*EXERCISE INSTRUCTIONS*.
From the entries below, copy exactly the lines from the one that contains "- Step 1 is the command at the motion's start" through the one that contains "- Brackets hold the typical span", both included, and only those.
########################################
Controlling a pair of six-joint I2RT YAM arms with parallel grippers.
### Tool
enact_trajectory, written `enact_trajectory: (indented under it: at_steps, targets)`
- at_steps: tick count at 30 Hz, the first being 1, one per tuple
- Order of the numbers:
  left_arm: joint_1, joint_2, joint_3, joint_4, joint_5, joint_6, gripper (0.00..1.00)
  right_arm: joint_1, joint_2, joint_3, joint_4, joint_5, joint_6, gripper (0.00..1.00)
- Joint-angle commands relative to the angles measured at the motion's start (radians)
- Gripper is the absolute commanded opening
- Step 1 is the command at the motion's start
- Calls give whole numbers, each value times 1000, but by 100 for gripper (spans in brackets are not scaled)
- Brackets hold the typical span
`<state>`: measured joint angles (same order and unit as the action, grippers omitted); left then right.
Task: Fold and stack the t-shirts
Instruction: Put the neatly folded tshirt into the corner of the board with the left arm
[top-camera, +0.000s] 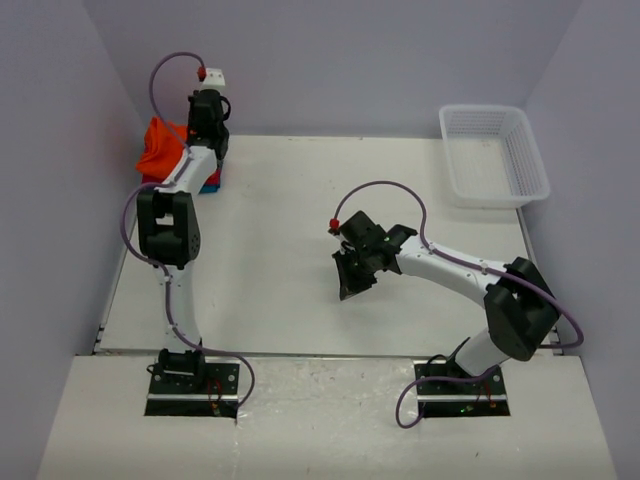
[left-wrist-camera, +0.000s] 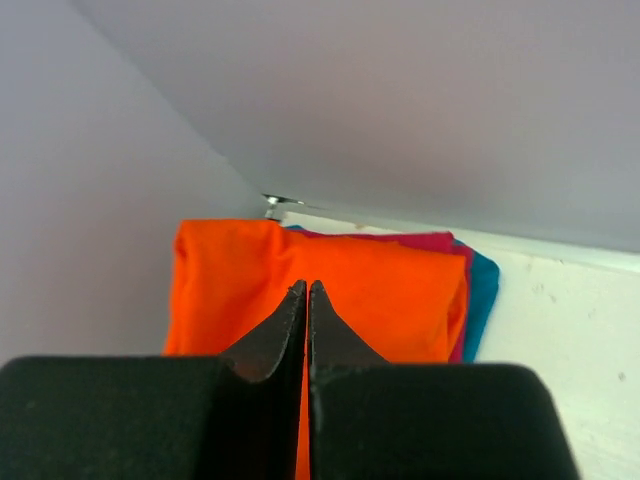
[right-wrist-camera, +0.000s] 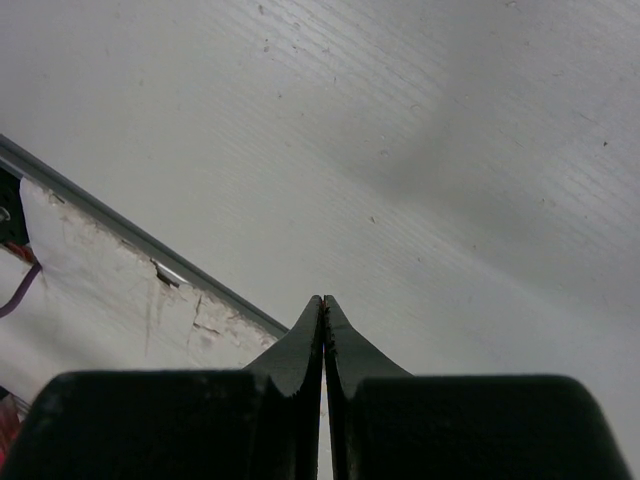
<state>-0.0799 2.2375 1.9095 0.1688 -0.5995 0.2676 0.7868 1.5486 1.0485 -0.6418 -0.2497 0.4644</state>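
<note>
Closed on nothing, the left gripper (left-wrist-camera: 307, 285) hovers over the orange t-shirt (left-wrist-camera: 380, 300); a sideways drag could skew it off the red t-shirt (left-wrist-camera: 440, 242) and blue t-shirt (left-wrist-camera: 483, 290) beneath.

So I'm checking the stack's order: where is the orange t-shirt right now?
Top view: the orange t-shirt lies at the table's far left corner, topping the red t-shirt and blue t-shirt, by the left tool.
</note>
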Motion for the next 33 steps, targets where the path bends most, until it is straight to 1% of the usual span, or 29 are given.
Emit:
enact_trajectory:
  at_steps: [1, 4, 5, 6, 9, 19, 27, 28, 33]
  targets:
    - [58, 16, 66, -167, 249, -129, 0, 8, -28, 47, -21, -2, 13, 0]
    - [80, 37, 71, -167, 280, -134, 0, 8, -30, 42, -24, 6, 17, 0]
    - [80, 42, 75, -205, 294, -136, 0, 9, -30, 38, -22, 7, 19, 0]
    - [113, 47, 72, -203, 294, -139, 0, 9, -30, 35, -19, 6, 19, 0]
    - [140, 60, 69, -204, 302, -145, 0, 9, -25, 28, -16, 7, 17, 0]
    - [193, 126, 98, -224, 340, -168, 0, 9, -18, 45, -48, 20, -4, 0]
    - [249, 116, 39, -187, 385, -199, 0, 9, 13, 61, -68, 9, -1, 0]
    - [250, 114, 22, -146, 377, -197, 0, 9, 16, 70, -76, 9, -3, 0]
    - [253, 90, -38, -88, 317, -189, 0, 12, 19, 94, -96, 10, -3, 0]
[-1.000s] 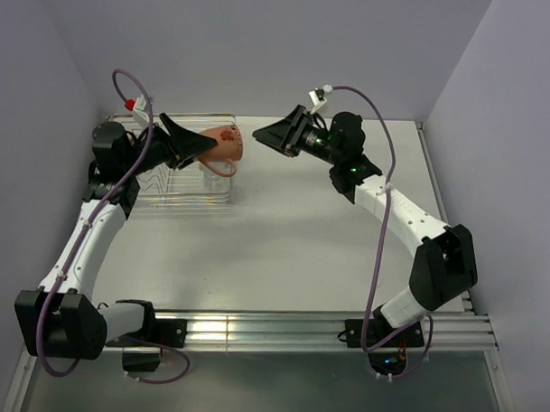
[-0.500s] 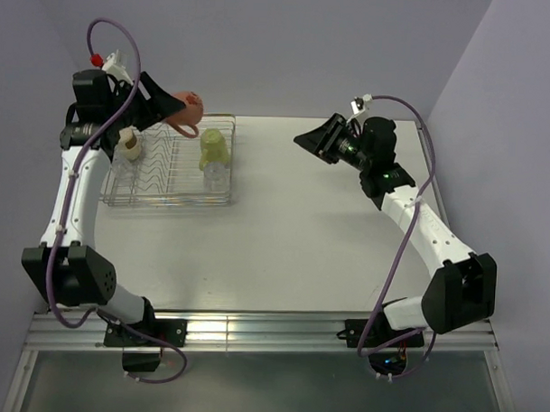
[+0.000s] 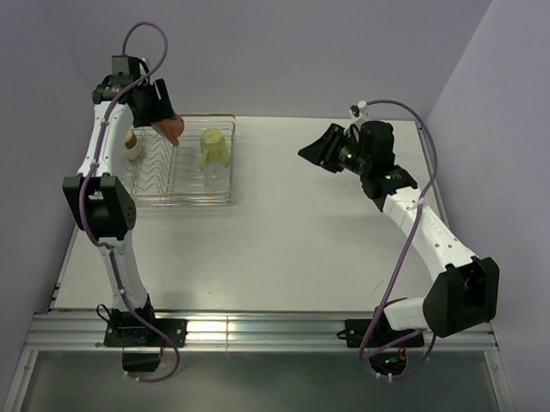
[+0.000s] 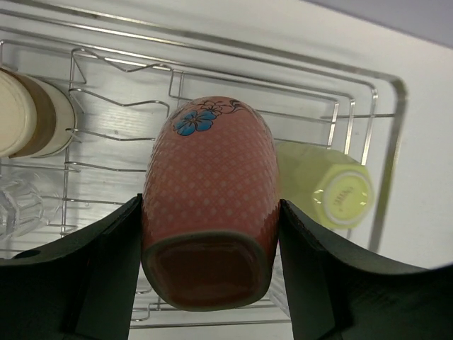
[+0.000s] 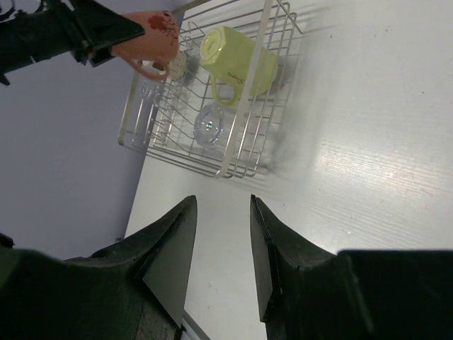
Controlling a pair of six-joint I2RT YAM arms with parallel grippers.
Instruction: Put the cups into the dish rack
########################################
*TASK OUTPUT*.
- Step 1 is the command at the motion's start
- Calls give whole numbers, each value times 1000, but by 100 for gripper (spans in brackets are not scaled)
- Brackets hold the typical span

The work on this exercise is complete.